30 AUGUSTUS – DE 12DE ZONDAG NA PINKSTEREN.
Mattheüs 19:16-26
19:16 En zie, er kwam iemand naar Hem toe en die zei tegen Hem: Goede Meester, wat voor goeds moet ik doen om het eeuwige leven te hebben?
19:17 Hij zei tegen hem: Waarom noemt u Mij goed? Niemand is goed behalve Eén, namelijk God. Maar wilt u tot het leven ingaan, neem dan de geboden in acht.
19:18 Hij zei tegen Hem: Welke? Jezus zei: U zult niet doden; u zult geen overspel plegen; u zult niet stelen; u zult geen vals getuigenis afleggen;
19:19 eer uw vader en moeder; en: u zult uw naaste liefhebben als uzelf.
19:20 De jongeman zei tegen Hem: Al deze dingen heb ik in acht genomen van mijn jeugd af; wat ontbreekt mij nog?
19:21 Jezus zei tegen hem: Als u volmaakt wilt zijn, ga dan heen, verkoop wat u hebt, en geef het aan de armen, en u zult een schat hebben in de hemel; en kom dan en volg Mij.
19:22 Toen de jongeman dit woord gehoord had, ging hij bedroefd weg, want hij had veel bezittingen.
19:23 Jezus zei tegen Zijn discipelen: Voorwaar, Ik zeg u dat een rijke moeilijk het Koninkrijk der hemelen kan binnengaan.
19:24 Nogmaals zeg Ik u: Het is gemakkelijker dat een kameel door het oog van een naald gaat, dan dat een rijke het Koninkrijk van God binnengaat.
19:25 Toen Zijn discipelen dit hoorden, stonden zij versteld en zeiden: Wie kan dan zalig worden? 19:26 Maar Jezus keek hen aan en zei tegen hen: Bij de mensen is dat onmogelijk, maar bij God zijn alle dingen mogelijk.
De rijke jongeman
Een rijke man had gehoord dat het eeuwig leven bestaat, en dus vroeg hij wat hij moest doen om de eeuwigheid te verwerven.
Maar de Farizeeër verwachtte niet zo’n reactie van de Heiland: ‘[V]erkoop wat u hebt, en geef het aan de armen, en u zult een schat hebben in de hemel; en kom dan en volg Mij!’

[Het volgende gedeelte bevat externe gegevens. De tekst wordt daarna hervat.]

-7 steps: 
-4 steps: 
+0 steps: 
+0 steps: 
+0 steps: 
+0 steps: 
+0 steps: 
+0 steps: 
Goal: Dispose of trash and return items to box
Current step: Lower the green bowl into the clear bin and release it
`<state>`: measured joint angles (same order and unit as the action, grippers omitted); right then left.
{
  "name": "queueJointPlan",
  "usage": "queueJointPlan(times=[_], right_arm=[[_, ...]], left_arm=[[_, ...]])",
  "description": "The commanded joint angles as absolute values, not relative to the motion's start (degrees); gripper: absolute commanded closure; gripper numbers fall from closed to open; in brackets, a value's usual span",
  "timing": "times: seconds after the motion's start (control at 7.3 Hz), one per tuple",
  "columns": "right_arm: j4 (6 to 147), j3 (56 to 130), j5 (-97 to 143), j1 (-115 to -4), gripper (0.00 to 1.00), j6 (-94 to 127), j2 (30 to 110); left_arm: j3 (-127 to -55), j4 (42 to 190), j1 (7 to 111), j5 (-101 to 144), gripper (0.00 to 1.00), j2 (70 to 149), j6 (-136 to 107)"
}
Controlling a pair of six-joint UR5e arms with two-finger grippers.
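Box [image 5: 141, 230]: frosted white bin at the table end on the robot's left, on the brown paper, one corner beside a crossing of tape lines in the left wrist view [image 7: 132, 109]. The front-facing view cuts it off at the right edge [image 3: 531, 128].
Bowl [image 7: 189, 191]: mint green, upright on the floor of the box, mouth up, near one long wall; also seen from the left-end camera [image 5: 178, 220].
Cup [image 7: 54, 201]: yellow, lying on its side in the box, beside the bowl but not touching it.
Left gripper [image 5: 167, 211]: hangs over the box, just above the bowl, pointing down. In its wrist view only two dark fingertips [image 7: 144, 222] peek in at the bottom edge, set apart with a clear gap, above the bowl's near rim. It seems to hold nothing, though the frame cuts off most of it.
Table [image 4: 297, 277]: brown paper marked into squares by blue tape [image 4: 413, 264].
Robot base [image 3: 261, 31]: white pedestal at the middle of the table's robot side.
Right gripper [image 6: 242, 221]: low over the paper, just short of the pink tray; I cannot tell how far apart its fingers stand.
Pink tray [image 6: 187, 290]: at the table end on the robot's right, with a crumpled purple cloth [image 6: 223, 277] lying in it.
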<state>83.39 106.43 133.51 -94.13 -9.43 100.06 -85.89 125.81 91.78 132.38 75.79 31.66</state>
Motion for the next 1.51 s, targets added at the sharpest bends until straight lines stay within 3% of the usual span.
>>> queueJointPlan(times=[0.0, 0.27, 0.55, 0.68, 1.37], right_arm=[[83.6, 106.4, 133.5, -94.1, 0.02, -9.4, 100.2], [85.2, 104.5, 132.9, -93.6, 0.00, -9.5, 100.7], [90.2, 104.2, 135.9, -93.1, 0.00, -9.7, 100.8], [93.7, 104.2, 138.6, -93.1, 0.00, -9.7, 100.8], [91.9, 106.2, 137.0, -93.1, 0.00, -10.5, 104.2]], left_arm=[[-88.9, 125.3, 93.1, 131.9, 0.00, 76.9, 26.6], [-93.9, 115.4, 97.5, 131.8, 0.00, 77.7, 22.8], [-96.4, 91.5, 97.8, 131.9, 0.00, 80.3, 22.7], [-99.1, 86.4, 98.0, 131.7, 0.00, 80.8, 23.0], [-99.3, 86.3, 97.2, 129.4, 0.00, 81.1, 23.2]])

Met deze les ‘ging hij bedroefd weg’.
Trieste rijkdom. Aldus toonde Jezus dat het hart dat aan rijkdom vastgelijmd is, een hindernis zal zijn die de mens ervan weerhoudt het Koninkrijk binnen te treden.
Toen de discipelen dat hoorden, stonden ze versteld en vroegen ze: ‘Wie kan dan zalig worden?’
Maar Jezus antwoordde hen: ‘Bij de mensen is dat onmogelijk, maar bij God zijn alle dingen mogelijk.’ En God heeft veel mogelijkheden om de harten van de rijken aan rijkdom te ontrukken. Het is de schuld van de rijkdom dat die het mensenhart alhier gebonden houdt, en hij de mens zodanig misvormt dat deze niet langer van mensen houdt, maar zich tegen hen wapent. Voor de ‘eerlijke’ rijke zijn de andere mensen ‘dieven’. Rijkdom vergroot de ongelijkheid tussen mensen, wat tot haat leidt.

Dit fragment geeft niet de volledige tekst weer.